A similar point was made by the Financial Times, the most representative organ of the British ruling class, in an article with the title, “Donald Trump’s victory is a mandate to blow up Washington”:

The larger implications of Mr. Trump’s election will take a while to sink in. Every pollster in the land misread the US public. By electing a man whom voters knew to be disrespectful of US constitutional niceties, America has dispatched the electoral equivalent of a suicide bomber to Washington. Mr. Trump’s mandate is to blow up the system. His forecast of ‘Brexit times ten’ was an understatement. The UK may have cut itself adrift but the consequences of its decision are largely parochial.

The US, on the other hand, is both creator and upholder of the postwar global order. Mr. Trump ran on an explicit pledge to walk away from that order. Precisely how he carries out his ‘America first’ agenda is secondary at this point. The US public has sent an unmistakable signal. The rest of the world will act accordingly.

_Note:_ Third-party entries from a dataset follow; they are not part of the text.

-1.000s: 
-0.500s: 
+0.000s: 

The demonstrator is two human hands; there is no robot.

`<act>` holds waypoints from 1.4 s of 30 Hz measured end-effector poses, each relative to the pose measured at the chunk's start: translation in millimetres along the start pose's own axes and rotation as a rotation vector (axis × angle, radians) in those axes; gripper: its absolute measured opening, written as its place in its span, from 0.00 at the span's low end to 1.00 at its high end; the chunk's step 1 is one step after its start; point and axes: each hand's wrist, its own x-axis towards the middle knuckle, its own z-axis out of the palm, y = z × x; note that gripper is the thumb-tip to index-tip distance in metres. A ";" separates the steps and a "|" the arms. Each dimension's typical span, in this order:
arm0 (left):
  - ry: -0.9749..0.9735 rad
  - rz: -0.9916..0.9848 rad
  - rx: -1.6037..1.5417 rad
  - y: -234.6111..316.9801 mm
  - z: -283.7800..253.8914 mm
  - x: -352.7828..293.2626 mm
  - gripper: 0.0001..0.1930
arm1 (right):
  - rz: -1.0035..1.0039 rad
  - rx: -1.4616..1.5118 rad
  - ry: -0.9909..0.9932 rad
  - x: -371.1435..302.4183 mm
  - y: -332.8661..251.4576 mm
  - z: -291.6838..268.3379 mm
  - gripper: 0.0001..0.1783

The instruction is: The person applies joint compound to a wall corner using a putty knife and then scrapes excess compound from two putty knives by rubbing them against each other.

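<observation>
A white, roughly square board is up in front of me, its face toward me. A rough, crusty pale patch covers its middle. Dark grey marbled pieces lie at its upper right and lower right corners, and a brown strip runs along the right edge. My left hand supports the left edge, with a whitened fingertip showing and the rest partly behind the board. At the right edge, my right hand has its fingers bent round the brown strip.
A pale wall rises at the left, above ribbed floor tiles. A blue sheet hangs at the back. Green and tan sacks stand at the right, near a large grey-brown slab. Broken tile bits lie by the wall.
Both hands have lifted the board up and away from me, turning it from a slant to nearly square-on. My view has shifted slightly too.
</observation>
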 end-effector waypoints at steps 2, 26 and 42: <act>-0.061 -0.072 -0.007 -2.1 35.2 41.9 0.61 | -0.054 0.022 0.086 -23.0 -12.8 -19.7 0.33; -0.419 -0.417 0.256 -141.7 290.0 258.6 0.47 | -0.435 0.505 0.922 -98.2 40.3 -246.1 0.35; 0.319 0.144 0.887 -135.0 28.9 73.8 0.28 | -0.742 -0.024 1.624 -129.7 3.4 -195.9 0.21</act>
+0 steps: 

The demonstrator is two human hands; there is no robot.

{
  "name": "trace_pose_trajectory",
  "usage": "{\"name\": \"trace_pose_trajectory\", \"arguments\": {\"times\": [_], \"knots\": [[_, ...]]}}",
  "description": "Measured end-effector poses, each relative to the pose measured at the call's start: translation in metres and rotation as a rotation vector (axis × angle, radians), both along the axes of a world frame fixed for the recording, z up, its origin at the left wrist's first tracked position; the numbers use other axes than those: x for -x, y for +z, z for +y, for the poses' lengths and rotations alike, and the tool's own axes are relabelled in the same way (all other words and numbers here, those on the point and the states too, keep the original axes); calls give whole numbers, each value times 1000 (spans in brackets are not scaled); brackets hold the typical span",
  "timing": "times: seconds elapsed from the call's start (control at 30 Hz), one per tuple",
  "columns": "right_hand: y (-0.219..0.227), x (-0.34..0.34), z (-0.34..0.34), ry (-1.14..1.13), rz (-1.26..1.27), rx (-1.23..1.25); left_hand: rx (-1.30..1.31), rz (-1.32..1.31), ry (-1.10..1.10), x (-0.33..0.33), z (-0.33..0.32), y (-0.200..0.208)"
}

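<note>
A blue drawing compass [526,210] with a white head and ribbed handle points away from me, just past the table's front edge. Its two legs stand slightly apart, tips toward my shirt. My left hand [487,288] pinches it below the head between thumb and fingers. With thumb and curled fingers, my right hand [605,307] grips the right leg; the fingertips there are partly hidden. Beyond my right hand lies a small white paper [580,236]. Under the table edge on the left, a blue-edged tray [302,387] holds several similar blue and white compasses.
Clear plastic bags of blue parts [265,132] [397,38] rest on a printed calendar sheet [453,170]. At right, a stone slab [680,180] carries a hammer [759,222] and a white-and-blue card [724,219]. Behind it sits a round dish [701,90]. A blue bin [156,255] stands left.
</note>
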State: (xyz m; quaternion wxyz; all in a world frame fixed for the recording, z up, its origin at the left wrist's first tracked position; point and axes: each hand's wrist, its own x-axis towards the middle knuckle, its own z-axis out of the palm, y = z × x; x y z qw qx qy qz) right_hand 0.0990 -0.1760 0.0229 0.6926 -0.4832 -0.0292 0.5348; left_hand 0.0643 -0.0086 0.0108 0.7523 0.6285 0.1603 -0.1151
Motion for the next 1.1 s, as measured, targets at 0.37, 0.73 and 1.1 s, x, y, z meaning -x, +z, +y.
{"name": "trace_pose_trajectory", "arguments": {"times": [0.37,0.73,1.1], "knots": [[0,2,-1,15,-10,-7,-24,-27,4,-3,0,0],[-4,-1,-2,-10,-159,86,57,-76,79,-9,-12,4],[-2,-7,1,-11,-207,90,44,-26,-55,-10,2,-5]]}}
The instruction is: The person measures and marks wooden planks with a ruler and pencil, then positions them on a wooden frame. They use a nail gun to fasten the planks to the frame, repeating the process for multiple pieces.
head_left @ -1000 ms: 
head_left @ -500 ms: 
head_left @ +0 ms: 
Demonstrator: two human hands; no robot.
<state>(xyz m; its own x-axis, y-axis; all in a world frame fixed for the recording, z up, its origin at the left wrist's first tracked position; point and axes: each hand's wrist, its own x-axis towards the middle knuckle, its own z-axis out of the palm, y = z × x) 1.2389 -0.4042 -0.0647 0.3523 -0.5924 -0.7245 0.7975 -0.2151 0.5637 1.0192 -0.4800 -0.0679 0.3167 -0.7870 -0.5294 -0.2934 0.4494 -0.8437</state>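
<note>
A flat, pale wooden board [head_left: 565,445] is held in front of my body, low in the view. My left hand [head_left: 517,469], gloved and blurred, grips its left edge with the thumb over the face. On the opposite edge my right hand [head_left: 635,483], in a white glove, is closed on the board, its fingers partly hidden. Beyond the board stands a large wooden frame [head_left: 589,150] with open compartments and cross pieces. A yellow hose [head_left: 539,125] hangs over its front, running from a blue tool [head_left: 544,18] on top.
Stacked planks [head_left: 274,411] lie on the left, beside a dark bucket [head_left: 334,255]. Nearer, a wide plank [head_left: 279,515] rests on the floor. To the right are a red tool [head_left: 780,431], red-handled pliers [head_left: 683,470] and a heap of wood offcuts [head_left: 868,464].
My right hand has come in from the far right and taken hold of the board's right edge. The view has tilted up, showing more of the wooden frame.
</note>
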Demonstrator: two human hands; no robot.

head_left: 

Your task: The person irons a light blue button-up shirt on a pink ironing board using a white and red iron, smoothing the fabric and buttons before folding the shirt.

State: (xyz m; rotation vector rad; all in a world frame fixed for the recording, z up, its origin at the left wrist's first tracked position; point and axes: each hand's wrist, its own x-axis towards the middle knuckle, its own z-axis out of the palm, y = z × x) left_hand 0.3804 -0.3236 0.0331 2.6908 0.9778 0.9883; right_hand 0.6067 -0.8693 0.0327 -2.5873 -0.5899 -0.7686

International repercussions

Donald J. Trump does not seem overly interested in the rest of the world. But the rest of world is very interested in him. Trump’s election provoked consternation, not to say panic, in governments all over the terrestrial globe. Normally a victorious candidate in the US presidential elections could expect to be immediately congratulated by foreign political leaders. But this election was greeted by a deafening silence, broken only by Marine Le Pen—who congratulated Trump on his victory three hours before the result was announced—followed a little later by Vladimir Putin.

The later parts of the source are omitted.